### What to do
A complete response lists each line of the data below that includes the word "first".

=== Section Start ===

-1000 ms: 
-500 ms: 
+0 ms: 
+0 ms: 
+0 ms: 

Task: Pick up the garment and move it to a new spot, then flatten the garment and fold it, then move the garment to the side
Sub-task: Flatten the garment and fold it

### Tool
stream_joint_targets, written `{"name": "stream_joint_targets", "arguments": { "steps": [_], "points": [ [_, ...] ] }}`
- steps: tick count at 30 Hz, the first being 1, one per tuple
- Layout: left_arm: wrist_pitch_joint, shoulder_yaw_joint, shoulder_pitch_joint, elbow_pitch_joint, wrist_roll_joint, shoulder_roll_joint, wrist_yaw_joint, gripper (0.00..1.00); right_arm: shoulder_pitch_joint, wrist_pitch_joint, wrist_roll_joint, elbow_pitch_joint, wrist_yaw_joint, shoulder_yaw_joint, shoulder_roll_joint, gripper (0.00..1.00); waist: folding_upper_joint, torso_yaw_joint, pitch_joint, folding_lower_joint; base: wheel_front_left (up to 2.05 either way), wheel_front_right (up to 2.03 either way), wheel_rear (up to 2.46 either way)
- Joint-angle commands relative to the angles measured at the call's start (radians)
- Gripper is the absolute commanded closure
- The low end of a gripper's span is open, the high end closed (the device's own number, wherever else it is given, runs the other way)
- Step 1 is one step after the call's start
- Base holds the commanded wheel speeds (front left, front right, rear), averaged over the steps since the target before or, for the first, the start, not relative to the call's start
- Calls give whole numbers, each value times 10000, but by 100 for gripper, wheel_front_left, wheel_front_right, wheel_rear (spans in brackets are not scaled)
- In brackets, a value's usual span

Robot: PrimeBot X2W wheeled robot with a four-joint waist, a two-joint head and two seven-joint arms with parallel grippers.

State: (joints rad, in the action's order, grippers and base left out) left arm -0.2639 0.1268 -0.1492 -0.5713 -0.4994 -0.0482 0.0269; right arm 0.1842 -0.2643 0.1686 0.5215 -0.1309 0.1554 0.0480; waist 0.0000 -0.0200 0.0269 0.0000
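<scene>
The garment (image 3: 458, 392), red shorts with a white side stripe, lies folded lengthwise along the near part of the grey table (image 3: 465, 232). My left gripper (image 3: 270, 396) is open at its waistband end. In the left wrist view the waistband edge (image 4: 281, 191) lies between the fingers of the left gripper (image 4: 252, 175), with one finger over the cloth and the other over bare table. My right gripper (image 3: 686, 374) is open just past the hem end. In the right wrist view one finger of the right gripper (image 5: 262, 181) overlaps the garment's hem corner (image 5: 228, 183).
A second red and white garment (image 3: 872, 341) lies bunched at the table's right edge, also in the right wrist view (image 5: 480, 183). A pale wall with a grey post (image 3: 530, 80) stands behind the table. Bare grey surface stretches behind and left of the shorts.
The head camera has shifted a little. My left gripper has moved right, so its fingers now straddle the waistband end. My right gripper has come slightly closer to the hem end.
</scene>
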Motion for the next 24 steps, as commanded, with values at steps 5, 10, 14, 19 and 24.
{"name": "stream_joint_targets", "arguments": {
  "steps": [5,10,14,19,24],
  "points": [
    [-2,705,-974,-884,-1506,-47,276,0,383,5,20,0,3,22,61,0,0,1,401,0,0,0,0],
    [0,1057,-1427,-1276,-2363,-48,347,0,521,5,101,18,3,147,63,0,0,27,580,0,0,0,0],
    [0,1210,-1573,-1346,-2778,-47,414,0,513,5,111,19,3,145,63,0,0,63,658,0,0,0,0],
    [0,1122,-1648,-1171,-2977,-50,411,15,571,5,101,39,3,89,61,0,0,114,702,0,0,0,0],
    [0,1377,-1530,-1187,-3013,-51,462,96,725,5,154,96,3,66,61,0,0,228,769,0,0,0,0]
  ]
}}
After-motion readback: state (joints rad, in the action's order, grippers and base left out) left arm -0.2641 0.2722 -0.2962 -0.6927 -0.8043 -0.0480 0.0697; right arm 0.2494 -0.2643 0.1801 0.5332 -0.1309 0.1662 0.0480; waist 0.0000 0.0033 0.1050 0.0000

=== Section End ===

### Result of the task
- steps: tick count at 30 Hz, the first being 1, one per tuple
- Base holds the commanded wheel speeds (front left, front right, rear), averaged over the steps since the target before or, for the first, the start, not relative to the call's start

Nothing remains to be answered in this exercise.